DLQ_OVERFLOW_PREFIX = "dlq:overflow:"

Helper Functions

# backend/core/constants.py:181-200
def get_dlq_name(queue_name: str) -> str:
    """Get the DLQ name for a given queue."""
    if queue_name.startswith(DLQ_PREFIX):
        return queue_name
    return f"{DLQ_PREFIX}{queue_name}"

def get_dlq_overflow_name(queue_name: str) -> str:
    """Get the overflow DLQ name for a given queue."""
    clean_name = queue_name.removeprefix(DLQ_PREFIX).removeprefix("overflow:")
    return f"{DLQ_OVERFLOW_PREFIX}{clean_name}"

Job Format in DLQ

The JobFailure dataclass (backend/services/retry_handler.py:99-161) defines the DLQ job structure:

# backend/services/retry_handler.py:99-161
@dataclass(slots=True)
class JobFailure:
    """Record of a failed job with enriched error context."""
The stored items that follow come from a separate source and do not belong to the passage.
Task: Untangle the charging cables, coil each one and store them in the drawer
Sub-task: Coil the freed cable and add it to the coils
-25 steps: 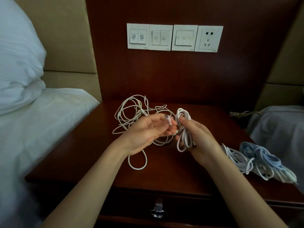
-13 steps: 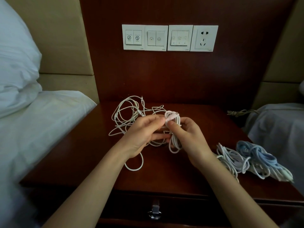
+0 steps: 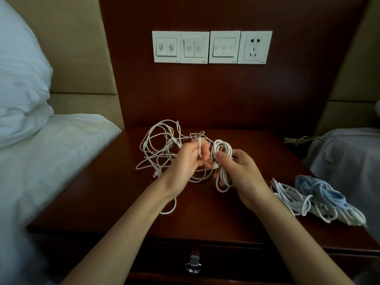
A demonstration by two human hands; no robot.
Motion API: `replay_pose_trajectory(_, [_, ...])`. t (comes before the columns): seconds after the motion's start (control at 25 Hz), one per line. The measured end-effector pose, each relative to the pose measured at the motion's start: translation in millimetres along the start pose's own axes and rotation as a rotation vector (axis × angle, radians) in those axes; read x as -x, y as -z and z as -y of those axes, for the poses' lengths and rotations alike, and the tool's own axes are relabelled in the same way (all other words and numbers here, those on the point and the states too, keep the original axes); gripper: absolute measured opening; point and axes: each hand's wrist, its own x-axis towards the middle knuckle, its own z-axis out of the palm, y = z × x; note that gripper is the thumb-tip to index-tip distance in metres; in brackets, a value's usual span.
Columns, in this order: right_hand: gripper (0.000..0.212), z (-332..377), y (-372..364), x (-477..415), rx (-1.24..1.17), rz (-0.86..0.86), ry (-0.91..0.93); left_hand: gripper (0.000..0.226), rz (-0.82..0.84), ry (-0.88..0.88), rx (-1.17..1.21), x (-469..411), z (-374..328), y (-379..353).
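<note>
My right hand grips a coiled white cable, its loops upright above the nightstand. My left hand pinches the free plug end of that cable just left of the coil. Behind my left hand, a loose tangle of white cables lies on the wood. A white coil and a light blue coil rest at the nightstand's right edge. The drawer below is closed, with a metal pull.
A bed with white sheets and a pillow borders the left. Grey fabric lies at the right, with a tied cord beside it. Wall switches and a socket sit on the wooden panel behind.
My hands drew together around the coil, then parted a little. The plug end now stands up in my left fingers and the coil sits farther right in my right hand.
</note>
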Motion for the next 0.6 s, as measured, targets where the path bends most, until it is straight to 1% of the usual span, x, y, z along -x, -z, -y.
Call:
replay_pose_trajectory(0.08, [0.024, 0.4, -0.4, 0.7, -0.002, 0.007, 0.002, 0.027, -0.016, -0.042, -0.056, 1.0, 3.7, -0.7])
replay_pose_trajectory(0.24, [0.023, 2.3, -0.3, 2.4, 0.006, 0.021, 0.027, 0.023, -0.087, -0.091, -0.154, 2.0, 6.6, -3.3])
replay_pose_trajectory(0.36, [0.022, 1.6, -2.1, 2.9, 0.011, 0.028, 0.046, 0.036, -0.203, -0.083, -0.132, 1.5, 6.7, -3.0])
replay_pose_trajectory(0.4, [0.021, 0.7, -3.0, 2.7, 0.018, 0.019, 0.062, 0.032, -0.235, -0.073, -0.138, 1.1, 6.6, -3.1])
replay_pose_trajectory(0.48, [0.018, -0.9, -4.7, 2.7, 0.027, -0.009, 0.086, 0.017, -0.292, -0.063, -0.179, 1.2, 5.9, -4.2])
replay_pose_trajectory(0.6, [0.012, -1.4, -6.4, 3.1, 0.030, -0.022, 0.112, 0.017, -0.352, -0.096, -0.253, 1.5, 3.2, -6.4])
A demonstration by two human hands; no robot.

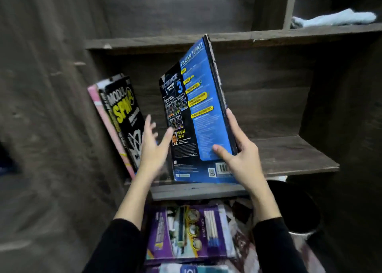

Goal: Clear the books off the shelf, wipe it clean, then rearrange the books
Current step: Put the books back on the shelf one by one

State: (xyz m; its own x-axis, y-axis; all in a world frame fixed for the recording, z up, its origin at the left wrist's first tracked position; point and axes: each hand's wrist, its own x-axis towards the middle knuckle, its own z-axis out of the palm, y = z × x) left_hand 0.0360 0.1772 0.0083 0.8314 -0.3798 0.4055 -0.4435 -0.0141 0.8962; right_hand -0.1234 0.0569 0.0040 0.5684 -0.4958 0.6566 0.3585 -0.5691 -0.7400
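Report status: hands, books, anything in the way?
Right hand grips blue book, upright at the shelf. Left hand open beside it. Black book and pink book lean at far left. Cloth lies in the compartment above.

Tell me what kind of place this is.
Probably a home study corner: a dark wooden shelf, school revision books like the black SPM module and the blue science book, and a cloth one level up.

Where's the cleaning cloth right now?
Head view, top right: the light blue cloth lies on the upper shelf, right of the vertical divider, above the blue book.
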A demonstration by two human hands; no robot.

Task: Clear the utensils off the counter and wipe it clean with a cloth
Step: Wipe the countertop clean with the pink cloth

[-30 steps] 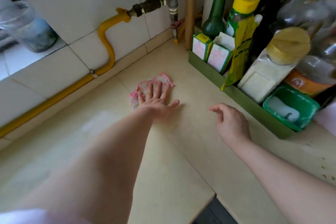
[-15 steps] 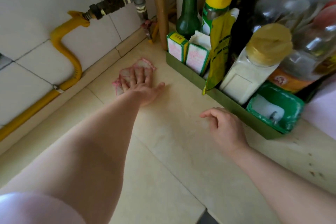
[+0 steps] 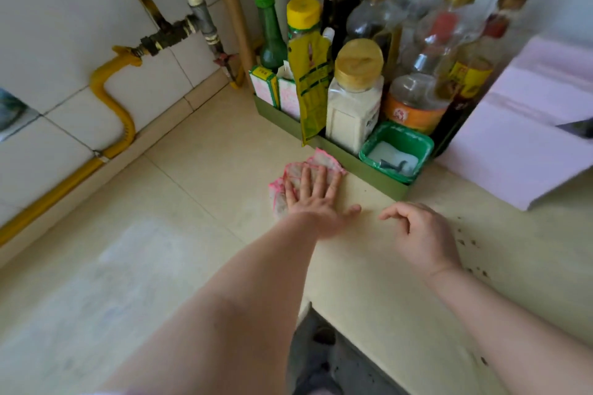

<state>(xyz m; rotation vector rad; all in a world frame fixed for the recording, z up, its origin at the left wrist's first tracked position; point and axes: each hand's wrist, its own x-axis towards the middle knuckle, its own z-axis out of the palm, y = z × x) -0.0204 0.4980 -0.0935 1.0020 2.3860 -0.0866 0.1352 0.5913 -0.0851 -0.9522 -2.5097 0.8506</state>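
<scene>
A pink-edged white cloth lies flat on the beige counter, right against the front wall of a green tray. My left hand presses down on the cloth with fingers spread and thumb out to the right. My right hand hovers or rests on the counter just to the right, fingers loosely curled, holding nothing.
The green tray holds several bottles, a yellow-lidded jar, small boxes and a green tub. A pink board lies at right. A yellow gas pipe runs along the tiled wall. Dark crumbs dot the counter at right.
My left hand has slid the cloth to the right, from near the wall corner to the front of the green tray. My right hand has stayed about where it was.
</scene>
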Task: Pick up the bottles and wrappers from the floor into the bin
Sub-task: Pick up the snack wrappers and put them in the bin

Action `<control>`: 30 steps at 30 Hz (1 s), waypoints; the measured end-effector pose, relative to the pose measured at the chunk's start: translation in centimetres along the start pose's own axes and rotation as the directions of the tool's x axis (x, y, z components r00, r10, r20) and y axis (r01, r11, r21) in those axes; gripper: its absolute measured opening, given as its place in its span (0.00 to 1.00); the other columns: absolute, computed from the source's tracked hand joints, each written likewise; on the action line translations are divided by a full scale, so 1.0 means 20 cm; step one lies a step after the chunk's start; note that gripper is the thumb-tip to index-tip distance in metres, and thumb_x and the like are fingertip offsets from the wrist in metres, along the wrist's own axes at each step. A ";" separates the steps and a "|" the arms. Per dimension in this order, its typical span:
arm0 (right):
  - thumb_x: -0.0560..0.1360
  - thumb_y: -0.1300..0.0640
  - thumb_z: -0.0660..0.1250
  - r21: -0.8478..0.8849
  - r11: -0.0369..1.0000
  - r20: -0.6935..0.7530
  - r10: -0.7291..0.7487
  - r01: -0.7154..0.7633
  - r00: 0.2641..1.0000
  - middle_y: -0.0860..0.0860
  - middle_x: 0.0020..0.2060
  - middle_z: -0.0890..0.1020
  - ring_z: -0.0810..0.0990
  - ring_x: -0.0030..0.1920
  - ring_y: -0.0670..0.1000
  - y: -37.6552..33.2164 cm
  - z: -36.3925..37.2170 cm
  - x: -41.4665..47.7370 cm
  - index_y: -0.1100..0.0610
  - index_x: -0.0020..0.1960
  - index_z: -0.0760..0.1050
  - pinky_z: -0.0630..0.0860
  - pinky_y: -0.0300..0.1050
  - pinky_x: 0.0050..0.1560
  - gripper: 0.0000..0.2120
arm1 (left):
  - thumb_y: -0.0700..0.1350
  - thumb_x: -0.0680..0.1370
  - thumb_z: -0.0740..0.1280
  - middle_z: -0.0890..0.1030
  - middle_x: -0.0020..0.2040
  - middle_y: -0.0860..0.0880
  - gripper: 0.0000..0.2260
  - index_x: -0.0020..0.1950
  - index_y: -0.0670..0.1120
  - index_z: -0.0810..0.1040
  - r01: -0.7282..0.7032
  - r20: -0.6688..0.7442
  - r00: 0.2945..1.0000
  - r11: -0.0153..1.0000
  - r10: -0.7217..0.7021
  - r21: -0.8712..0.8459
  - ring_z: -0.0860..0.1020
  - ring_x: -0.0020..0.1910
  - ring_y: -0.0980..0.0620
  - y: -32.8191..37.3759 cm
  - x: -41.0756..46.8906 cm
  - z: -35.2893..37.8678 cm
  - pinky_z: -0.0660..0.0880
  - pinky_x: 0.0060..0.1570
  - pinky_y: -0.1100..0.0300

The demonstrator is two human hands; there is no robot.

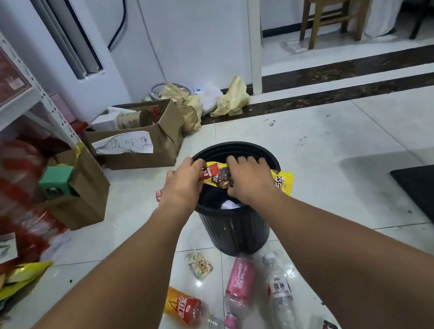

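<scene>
Bin (235, 235), black ribbed plastic, stands upright; bottles (240, 279) lying just before it look empty, light and crushable, best gripped mid-body; a thin, crinkly yellow wrapper (219, 175) is pinched over its mouth by fingers of left hand (185, 183) and right hand (249, 178); glossy white tiled floor (320, 148), cardboard boxes (137, 148) beyond.

Left grip (184, 187) and right grip (250, 177) side by side, knuckles up, fingers (237, 160) curled.
</scene>
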State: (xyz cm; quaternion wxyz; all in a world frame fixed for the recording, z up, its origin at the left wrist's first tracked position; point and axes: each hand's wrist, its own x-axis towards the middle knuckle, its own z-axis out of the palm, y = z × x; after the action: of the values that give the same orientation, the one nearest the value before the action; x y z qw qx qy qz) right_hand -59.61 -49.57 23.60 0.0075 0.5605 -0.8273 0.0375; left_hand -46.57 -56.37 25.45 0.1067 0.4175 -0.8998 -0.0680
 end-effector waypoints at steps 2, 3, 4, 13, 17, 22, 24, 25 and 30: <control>0.74 0.48 0.68 -0.024 0.998 -0.013 -0.061 0.061 0.998 0.55 0.64 0.74 0.70 0.66 0.58 -0.01 0.03 0.06 0.54 0.69 0.64 0.63 0.56 0.67 0.27 | 0.39 0.78 0.62 0.72 0.59 0.45 0.16 0.66 0.48 0.70 0.019 -0.001 1.000 1.000 -0.019 -0.005 0.73 0.56 0.37 0.00 0.03 0.05 0.70 0.56 0.48; 0.74 0.48 0.67 -0.039 0.994 -0.012 -0.098 0.098 0.995 0.54 0.65 0.74 0.69 0.67 0.58 -0.02 0.05 0.09 0.53 0.70 0.64 0.62 0.57 0.68 0.27 | 0.39 0.78 0.62 0.73 0.60 0.46 0.16 0.66 0.48 0.70 0.025 -0.007 1.000 1.000 -0.025 -0.014 0.73 0.56 0.37 -0.01 0.03 0.06 0.70 0.57 0.48; 0.75 0.47 0.67 -0.051 0.991 -0.005 -0.127 0.127 0.992 0.54 0.65 0.73 0.68 0.68 0.57 -0.02 0.07 0.11 0.53 0.71 0.64 0.61 0.57 0.70 0.27 | 0.39 0.78 0.62 0.73 0.60 0.46 0.16 0.66 0.48 0.71 0.027 -0.011 1.000 0.999 -0.028 -0.016 0.74 0.56 0.38 -0.01 0.03 0.09 0.70 0.57 0.48; 0.79 0.54 0.61 -0.011 1.000 -0.047 -0.003 0.003 0.999 0.55 0.65 0.73 0.68 0.67 0.57 0.12 0.11 0.07 0.54 0.71 0.66 0.62 0.54 0.69 0.21 | 0.41 0.79 0.61 0.74 0.62 0.49 0.17 0.67 0.51 0.70 -0.052 -0.019 0.998 0.994 0.054 0.096 0.71 0.64 0.47 0.04 0.05 0.16 0.65 0.61 0.52; 0.78 0.57 0.60 0.030 0.996 -0.149 0.087 -0.084 0.985 0.55 0.64 0.74 0.69 0.66 0.57 0.19 0.04 0.04 0.53 0.69 0.67 0.64 0.50 0.65 0.20 | 0.42 0.79 0.63 0.73 0.64 0.49 0.19 0.69 0.51 0.68 -0.030 -0.077 0.996 0.995 0.037 0.094 0.71 0.65 0.47 0.12 0.14 0.16 0.65 0.63 0.54; 0.77 0.58 0.60 0.070 0.993 -0.180 0.109 -0.098 0.977 0.54 0.63 0.75 0.70 0.65 0.57 0.25 -0.02 -0.05 0.53 0.67 0.69 0.65 0.50 0.63 0.18 | 0.41 0.76 0.68 0.66 0.72 0.50 0.30 0.75 0.52 0.59 0.058 -0.032 0.998 0.996 -0.056 0.070 0.66 0.71 0.48 0.15 0.04 0.20 0.60 0.71 0.53; 0.77 0.59 0.59 0.073 0.992 -0.159 0.111 -0.100 0.981 0.54 0.64 0.74 0.70 0.65 0.57 0.27 -0.04 -0.09 0.53 0.68 0.68 0.64 0.50 0.64 0.19 | 0.42 0.77 0.67 0.66 0.73 0.50 0.30 0.75 0.51 0.58 0.040 0.001 0.999 0.993 -0.041 0.113 0.66 0.71 0.48 0.14 -0.03 0.19 0.60 0.70 0.54; 0.78 0.59 0.59 0.077 0.992 -0.148 0.111 -0.100 0.983 0.54 0.64 0.74 0.70 0.65 0.57 0.27 -0.05 -0.11 0.53 0.68 0.68 0.64 0.49 0.64 0.19 | 0.43 0.77 0.66 0.66 0.73 0.50 0.29 0.75 0.51 0.58 0.046 0.012 0.999 0.991 -0.048 0.125 0.66 0.70 0.48 0.12 -0.06 0.18 0.61 0.70 0.54; 0.78 0.57 0.58 0.124 0.987 -0.101 0.111 -0.098 0.989 0.54 0.65 0.74 0.69 0.66 0.56 0.19 -0.13 -0.25 0.53 0.71 0.66 0.64 0.49 0.65 0.21 | 0.47 0.79 0.62 0.67 0.71 0.50 0.25 0.75 0.50 0.59 0.096 0.020 0.995 0.986 -0.099 0.135 0.68 0.69 0.47 0.09 -0.22 0.09 0.62 0.68 0.53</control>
State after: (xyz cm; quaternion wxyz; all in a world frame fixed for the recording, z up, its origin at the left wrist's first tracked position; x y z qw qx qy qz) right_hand -61.32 -43.33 25.79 0.0168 0.5129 -0.8502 0.1171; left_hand -45.60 -51.78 23.53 0.0630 0.4663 -0.8822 -0.0183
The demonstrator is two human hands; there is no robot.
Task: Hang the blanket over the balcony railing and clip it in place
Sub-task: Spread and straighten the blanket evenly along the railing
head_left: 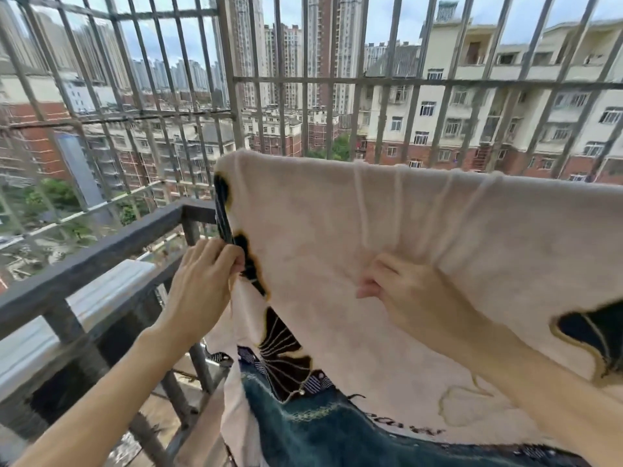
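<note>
A cream blanket (421,230) with black, gold and teal patterns hangs draped over the dark balcony railing (101,251), covering the rail from the corner post to the right edge of view. My left hand (202,281) pinches the blanket's left edge where a black patch runs down. My right hand (401,291) grips a fold of the cream cloth in the middle, pulling creases up toward the top. No clip is visible.
A grid of metal security bars (236,79) encloses the balcony beyond the railing. A white ledge (101,288) runs outside the left rail. Apartment blocks and towers lie far below and beyond.
</note>
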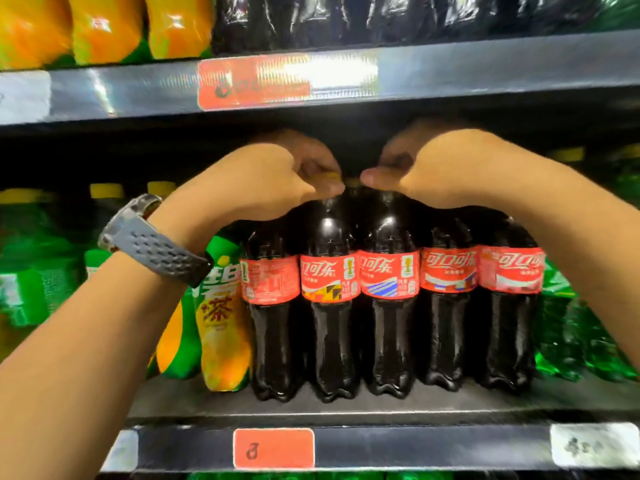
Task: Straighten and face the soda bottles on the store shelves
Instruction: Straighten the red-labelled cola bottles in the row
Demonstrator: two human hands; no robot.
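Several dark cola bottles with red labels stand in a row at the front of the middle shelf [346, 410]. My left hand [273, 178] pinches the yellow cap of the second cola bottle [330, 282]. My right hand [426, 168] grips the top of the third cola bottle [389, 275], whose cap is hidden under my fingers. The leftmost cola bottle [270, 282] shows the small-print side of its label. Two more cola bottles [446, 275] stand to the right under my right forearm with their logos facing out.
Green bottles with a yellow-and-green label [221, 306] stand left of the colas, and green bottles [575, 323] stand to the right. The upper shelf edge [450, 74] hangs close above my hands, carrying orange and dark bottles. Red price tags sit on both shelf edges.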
    original_job: dict[str, Any]      # Original job payload
    error: str                         # Last error message
    attempt_count: int                 # Number of attempts made
    first_failed_at: str              # ISO timestamp of first failure
    last_failed_at: str               # ISO timestamp of last failure
    queue_name: str                   # Original queue name

    # Error context enrichment fields (NEM-1474)
    error_type: str | None = None     # Exception class name
    stack_trace: str | None = None    # Truncated stack trace (max 4096 chars)
    http_status: int | None = None    # HTTP status code (for network errors)
    response_body: str | None = None  # Truncated AI service response (max 2048 chars)
    retry_delays: list[float] | None = None  # Delays applied between retries
    context: dict[str, Any] | None = None    # System state snapshot

Example DLQ Job

{
  "original_job": {
    "camera_id": "front_door",
    "file_path": "/export/foscam/front_door/image_001.jpg",
    "timestamp": "2024-01-15T10:30:00.000000"
  },
  "error": "Connection refused: YOLO26 service unavailable",
  "attempt_count": 3,
  "first_failed_at": "2024-01-15T10:30:01.000000",
  "last_failed_at": "2024-01-15T10:30:15.000000",
  "queue_name": "detection_queue",
  "error_type": "ConnectionRefusedError",
  "stack_trace": "Traceback (most recent call last):\n  File ...",
  "http_status": null,
  "response_body": null,
  "retry_delays": [1.0, 2.1, 4.3],
  "context": {
    "detection_queue_depth": 15,
    "analysis_queue_depth": 3,
    "dlq_circuit_breaker_state": "closed"
  }
}

DLQ Statistics

The DLQStats dataclass (backend/services/retry_handler.py:175-181):

# backend/services/retry_handler.py:175-181
@dataclass(slots=True)
class DLQStats:
    """Statistics about dead-letter queues."""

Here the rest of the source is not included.